:: TASK REQUIREMENTS ::
Print every line of the listing below, starting with the line that holds "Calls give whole" and going on through the line that holds "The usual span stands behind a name", both included, and print nothing else.

- - - - -

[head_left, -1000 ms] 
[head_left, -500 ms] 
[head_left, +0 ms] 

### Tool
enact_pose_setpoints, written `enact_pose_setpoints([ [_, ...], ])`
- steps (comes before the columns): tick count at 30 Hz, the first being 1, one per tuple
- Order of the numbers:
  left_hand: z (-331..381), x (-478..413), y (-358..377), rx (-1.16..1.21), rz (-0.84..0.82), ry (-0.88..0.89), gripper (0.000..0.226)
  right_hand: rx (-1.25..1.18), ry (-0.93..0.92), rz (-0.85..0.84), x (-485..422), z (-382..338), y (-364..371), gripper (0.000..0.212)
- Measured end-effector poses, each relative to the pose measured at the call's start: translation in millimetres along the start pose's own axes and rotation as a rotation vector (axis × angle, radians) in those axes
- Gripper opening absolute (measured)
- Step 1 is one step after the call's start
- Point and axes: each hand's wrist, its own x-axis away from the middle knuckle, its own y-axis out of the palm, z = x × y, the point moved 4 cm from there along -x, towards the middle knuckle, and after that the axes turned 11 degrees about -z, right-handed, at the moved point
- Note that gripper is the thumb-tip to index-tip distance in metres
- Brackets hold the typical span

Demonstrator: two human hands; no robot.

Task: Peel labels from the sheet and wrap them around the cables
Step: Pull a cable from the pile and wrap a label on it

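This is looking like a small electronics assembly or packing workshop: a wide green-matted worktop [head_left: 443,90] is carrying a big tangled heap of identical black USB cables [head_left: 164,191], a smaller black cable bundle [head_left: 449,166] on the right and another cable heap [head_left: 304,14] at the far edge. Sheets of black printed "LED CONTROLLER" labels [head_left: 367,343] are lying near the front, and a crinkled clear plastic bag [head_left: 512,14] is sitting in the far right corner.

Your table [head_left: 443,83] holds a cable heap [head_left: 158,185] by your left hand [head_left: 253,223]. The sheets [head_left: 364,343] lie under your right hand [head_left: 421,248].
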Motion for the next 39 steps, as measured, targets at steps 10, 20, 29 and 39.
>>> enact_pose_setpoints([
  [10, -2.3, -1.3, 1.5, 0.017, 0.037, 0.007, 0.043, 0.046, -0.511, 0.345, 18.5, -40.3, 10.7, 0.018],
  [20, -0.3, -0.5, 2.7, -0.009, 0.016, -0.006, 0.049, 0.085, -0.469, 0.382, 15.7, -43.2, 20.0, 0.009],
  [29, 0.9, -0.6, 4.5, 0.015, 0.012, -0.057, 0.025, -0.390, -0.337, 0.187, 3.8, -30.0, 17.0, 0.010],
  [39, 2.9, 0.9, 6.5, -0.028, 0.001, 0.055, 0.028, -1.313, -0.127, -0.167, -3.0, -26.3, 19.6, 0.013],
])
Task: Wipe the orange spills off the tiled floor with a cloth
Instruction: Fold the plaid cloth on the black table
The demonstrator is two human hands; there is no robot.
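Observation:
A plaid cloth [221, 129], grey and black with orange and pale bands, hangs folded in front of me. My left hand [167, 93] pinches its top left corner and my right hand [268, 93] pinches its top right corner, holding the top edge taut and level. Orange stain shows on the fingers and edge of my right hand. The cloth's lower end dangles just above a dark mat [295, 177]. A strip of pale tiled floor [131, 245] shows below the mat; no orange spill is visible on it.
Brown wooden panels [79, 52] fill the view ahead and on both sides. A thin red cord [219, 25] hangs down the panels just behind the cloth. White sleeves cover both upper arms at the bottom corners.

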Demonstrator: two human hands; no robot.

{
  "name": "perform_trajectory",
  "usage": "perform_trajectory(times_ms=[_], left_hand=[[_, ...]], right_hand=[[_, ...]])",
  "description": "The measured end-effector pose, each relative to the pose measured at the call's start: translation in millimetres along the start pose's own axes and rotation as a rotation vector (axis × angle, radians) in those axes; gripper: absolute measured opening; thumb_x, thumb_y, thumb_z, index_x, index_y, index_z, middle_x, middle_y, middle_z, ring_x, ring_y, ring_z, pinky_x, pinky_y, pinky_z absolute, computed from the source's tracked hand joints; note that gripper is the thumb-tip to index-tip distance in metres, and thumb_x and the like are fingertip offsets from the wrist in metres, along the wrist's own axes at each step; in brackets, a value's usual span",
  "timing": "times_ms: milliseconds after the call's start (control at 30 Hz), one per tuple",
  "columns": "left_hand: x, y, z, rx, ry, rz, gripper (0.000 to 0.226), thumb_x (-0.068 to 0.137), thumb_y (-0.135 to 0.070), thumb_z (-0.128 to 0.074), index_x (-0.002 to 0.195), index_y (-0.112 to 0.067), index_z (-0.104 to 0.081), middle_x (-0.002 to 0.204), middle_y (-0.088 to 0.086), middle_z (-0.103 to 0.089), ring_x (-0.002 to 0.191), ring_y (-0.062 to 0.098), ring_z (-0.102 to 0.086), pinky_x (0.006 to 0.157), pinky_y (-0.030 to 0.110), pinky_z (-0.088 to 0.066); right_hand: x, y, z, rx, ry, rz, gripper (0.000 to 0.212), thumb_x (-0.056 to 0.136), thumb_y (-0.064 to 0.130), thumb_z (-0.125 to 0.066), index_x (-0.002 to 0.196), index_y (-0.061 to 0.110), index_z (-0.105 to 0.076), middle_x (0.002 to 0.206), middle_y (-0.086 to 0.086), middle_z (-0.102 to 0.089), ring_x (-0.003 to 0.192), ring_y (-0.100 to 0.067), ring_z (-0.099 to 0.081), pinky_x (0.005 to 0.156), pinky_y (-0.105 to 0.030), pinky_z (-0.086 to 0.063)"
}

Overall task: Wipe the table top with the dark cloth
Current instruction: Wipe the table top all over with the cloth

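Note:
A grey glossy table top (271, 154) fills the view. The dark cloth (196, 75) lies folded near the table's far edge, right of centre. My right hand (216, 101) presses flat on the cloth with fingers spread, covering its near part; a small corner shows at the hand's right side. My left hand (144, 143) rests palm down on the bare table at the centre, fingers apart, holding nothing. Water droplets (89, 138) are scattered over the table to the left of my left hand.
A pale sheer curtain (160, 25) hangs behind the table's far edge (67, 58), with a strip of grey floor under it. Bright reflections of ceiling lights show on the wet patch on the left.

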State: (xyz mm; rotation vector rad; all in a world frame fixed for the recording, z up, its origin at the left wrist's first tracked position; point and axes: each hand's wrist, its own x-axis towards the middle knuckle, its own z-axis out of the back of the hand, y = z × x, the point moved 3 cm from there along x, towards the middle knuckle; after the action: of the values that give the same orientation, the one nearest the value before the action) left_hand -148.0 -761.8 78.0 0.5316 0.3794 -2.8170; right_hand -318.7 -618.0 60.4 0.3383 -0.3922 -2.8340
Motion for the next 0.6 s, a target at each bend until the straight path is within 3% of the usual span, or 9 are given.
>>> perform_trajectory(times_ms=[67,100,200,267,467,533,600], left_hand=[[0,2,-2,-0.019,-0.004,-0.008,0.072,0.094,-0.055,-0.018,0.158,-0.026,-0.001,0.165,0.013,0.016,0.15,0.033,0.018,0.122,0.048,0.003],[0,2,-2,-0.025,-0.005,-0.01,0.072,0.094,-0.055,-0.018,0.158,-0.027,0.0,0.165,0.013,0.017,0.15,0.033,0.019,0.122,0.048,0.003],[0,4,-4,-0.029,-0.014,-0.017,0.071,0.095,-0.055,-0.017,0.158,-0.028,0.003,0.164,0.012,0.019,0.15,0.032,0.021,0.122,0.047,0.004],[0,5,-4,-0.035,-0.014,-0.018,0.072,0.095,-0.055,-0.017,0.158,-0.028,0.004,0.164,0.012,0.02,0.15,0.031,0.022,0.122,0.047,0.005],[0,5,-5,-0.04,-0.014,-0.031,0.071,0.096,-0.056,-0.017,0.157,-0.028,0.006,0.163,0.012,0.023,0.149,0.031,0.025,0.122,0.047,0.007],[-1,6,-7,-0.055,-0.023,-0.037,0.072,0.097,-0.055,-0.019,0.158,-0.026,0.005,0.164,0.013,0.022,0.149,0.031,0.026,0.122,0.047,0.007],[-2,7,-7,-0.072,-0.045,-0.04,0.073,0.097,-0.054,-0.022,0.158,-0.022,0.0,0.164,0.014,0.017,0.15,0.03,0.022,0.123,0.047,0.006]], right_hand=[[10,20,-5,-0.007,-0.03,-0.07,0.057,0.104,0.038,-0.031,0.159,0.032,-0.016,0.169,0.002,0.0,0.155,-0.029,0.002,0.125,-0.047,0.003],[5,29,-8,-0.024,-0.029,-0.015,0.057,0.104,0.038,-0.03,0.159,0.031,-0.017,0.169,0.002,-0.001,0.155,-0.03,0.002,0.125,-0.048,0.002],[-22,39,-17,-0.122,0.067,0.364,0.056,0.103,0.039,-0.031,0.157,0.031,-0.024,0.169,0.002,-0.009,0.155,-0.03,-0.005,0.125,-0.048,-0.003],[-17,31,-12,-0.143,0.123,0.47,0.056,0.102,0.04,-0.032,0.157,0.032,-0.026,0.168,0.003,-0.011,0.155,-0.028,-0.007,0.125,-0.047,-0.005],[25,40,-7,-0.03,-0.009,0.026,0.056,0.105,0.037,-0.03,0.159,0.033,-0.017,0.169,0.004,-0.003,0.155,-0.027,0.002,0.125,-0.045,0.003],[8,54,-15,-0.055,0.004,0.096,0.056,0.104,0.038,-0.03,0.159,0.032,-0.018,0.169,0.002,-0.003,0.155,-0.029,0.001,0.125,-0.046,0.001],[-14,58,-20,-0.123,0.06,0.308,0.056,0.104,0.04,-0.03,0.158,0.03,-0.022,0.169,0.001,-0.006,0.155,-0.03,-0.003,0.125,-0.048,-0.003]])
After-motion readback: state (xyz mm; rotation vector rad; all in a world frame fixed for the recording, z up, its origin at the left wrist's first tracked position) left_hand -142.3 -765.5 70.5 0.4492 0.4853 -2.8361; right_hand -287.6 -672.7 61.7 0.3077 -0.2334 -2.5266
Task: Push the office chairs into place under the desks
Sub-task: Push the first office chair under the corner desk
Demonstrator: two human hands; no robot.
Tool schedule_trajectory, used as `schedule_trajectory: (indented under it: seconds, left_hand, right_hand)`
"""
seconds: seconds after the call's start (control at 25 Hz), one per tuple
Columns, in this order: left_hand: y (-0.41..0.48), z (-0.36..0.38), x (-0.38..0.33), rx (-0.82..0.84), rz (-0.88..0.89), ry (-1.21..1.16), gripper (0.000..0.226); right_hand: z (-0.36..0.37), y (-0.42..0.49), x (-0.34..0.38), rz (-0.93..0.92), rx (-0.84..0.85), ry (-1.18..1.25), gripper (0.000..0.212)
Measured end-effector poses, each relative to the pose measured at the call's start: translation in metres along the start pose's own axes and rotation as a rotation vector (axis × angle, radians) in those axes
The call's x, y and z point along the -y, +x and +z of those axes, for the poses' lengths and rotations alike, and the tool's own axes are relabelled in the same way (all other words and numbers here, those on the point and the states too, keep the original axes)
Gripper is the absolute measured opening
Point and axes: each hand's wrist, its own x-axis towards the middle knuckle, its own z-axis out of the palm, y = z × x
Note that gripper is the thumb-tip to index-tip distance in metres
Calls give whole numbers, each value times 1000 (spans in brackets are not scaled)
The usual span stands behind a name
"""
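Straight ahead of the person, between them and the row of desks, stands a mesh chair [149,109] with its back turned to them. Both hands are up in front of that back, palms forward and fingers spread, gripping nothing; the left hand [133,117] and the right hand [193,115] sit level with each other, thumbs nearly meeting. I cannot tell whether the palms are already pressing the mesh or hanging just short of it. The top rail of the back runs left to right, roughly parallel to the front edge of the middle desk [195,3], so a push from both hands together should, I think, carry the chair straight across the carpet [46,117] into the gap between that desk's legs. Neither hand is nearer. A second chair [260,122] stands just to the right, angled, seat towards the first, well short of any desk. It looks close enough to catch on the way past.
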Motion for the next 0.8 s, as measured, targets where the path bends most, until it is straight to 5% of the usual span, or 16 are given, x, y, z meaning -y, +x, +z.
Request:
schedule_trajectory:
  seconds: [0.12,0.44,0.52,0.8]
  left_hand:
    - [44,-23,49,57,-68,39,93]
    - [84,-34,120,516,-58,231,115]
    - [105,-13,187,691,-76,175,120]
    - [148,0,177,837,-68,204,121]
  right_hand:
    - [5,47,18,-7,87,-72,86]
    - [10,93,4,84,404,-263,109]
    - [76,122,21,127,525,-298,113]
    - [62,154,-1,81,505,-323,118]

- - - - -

:: SOLUTION FOR THIS TASK ::
Calls give whole numbers, each value times 1000 (spans in brackets are not scaled)
The usual span stands behind a name

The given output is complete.